Three minutes later, they had two cell phone numbers, one for a Donald Burton, one for a Sandra. “Watch this,” Robertson said.

He put his phone on speaker and dialed the number for Donald Burton. Burton picked it up immediately: “Yeah?”

Robertson: “Don! This is Chick Weber from State . . . Is this my boy Don Burton who once fought three strippers in the parking lot outside Iowa Bush Country and lost?”

Burton: “Hey, Chick, that sounds like me, but you got the wrong guy.”

“Ah, hell. Sorry to bother you, man. I’m going on Internet searches and I thought I had my guy. Say, what’s that buzzing sound? You in a plane?”

“I wish. I’m in an eighteen-wheeler going into Shaky Town,” Burton said.

“Well, take it easy,” Robertson said. “Sorry to bother you.”

He rang off and Lucas said, “Sounded like a truck to me—I think Shaky Town is L.A.”

“Which means we’re calling Sandra and her gang,” Robertson said.

He dialed Sandra Burton’s number. She picked up and they
could barely hear her over the background noise, and then the noise quit, and she said, “Sorry, I couldn’t hear you. I’m out mowing the lawn.”

“Okay. I think I might have the wrong number. I’m trying to get Don Burton about picking up a load in L.A.”

“That’s my husband,” she said. “I can give you that number.”

“That’d be great.”

Burton gave Robertson the number, he thanked her, and rang off. “What do you think?” he asked Lucas.

“If we’re being set up, I don’t think the Burtons are doing it. If they’re the ones . . . I don’t know. I still don’t like the idea of a tip like this, coming out of nowhere, falling on my head. But we gotta check.”

“I’m with you,” Robertson said. “This could be a big deal. You got a weapon?”

“In the back. Bell Wood got me a carry permit, so I’m legal,” Lucas said.

“Might want to get it out, then, before we get there.”

“I’ll do that,” Lucas said. “In fact, when we get to Grinnell, I might want to run into a McDonald’s and get a sandwich.
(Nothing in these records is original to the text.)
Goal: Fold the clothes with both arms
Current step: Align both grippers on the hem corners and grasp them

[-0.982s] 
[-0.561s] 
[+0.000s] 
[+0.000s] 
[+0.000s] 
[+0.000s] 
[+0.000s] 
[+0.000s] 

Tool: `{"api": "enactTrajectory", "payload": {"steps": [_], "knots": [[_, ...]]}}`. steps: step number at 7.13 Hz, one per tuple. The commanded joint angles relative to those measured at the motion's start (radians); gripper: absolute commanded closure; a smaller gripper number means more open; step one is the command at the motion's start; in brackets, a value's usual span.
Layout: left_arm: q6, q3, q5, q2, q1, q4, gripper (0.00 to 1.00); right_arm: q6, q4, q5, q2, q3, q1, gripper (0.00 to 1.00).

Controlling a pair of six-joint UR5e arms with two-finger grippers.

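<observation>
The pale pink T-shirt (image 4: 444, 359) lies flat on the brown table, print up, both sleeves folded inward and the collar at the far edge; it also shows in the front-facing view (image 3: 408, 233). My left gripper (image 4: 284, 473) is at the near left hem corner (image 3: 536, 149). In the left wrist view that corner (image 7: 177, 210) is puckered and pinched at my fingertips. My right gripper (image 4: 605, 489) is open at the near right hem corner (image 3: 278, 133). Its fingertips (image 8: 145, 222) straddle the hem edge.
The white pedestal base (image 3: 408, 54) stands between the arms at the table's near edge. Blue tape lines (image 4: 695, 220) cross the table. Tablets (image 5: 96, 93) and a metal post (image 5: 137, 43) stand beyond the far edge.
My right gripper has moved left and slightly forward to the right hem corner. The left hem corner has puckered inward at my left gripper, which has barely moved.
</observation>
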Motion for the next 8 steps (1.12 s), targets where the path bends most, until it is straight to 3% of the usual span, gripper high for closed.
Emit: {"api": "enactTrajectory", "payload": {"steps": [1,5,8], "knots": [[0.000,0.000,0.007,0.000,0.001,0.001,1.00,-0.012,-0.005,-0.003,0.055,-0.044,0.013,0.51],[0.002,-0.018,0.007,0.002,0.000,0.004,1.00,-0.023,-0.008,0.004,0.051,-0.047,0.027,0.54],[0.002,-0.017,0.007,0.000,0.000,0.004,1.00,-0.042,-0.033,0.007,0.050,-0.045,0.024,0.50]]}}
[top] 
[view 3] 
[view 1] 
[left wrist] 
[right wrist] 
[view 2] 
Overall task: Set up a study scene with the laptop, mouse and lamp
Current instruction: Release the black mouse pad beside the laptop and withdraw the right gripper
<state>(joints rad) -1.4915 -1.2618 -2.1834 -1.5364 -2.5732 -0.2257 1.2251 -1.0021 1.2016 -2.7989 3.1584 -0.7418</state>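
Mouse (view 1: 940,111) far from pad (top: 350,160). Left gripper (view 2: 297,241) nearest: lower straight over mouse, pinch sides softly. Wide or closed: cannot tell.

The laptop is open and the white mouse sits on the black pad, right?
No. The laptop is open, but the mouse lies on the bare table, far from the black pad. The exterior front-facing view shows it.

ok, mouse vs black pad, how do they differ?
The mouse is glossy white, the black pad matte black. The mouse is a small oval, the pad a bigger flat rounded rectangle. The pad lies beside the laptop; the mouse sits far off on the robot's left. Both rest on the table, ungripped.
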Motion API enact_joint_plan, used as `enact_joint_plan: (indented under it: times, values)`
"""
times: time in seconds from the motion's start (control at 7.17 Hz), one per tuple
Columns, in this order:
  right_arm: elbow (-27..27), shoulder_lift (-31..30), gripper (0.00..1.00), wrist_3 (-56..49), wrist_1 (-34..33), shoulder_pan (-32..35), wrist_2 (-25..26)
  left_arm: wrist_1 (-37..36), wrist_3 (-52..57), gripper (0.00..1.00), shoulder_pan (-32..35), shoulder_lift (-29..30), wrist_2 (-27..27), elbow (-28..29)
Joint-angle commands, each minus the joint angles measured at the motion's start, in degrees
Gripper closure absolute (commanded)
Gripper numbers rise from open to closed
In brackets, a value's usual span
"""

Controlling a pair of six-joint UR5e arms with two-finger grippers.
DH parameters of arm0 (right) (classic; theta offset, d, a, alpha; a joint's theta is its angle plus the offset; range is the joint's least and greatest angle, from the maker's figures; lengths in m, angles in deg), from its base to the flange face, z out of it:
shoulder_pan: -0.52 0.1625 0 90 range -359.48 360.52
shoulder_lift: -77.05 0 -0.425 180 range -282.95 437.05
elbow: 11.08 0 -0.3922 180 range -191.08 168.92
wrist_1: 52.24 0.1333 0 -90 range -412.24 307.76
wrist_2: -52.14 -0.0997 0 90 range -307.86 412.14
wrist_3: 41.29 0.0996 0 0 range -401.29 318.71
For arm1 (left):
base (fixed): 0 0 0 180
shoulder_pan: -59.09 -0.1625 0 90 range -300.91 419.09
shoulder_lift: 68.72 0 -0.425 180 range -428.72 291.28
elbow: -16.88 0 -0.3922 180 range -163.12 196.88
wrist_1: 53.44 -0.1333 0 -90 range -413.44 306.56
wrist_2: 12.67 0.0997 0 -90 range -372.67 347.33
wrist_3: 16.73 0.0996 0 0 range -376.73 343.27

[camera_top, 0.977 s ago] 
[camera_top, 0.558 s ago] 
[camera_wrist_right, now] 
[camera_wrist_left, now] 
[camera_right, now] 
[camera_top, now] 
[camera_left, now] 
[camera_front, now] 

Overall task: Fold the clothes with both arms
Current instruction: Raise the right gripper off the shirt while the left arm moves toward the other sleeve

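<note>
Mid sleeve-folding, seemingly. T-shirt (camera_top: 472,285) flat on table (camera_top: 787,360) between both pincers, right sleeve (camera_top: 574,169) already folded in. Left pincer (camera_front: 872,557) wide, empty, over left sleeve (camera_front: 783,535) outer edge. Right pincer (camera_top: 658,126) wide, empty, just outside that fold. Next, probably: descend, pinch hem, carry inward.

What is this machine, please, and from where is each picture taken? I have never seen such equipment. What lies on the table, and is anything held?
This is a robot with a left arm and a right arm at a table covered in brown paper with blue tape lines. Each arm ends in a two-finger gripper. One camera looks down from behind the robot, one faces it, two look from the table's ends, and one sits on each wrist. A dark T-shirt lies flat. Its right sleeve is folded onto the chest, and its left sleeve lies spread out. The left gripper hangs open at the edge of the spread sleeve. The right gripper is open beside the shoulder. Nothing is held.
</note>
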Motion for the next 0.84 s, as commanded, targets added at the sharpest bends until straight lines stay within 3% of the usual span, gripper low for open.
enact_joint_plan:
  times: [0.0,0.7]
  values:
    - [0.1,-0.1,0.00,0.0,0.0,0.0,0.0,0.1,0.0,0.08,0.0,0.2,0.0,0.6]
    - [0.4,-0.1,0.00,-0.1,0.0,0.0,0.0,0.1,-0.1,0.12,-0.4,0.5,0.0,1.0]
I’m starving to death. I can gun-up then.”


LUCAS AND ROBERTSON
hadn’t had any real chance for casual conversation, and when they got out of town, Robertson asked about the BCA, the salaries and retirement. “You quit there, right? Bell told me that you don’t get along with bureaucrats all that well.”

“Not exactly right,” Lucas said. “Bureaucrats have their uses and
a good bureaucrat is worth his weight in gold. The particular one I ran into, though, wasn’t a good one. His idea of his job was to make the empire bigger, and not get in trouble. Not necessarily to get anything done, unless it’s convenient and noncontroversial. The last straw was when we got in a fight over an assignment to investigate a noncrime on behalf of a particularly stupid state senator.”

“Not good. I’m interested because I’ve been with the DCI for three years and I’ve done pretty well. Our organization is flat, though—not much vertical rise. I could be there for thirty years and not move up much,” Robertson said. “I’m looking around to see what else is out there. I like the Twin Cities. I’d move there in a minute.”

“Cold up there,” Lucas said. “Though I like it.”

“I was born and raised in Okoboji. How much colder is Minneapolis than that?”

“Not much,” Lucas said. “Tell you what: the bureaucrat that I ran into isn’t long for the political world. Henderson will fire his ass right after the next elections, a year from November. If you came in as a new agent, you wouldn’t be dealing with him anyway. A year from now, he’s outa there and maybe sooner than that.”

“You’re not a candidate for the job? You’re supposed to be asshole buddies with Henderson.”

“I’m not interested in administration,” Lucas said. “I’m not good at it, either.”

“Bell said you’re rich, that you’ve shot a whole bunch of people, and that you live for the hunt,” Robertson said.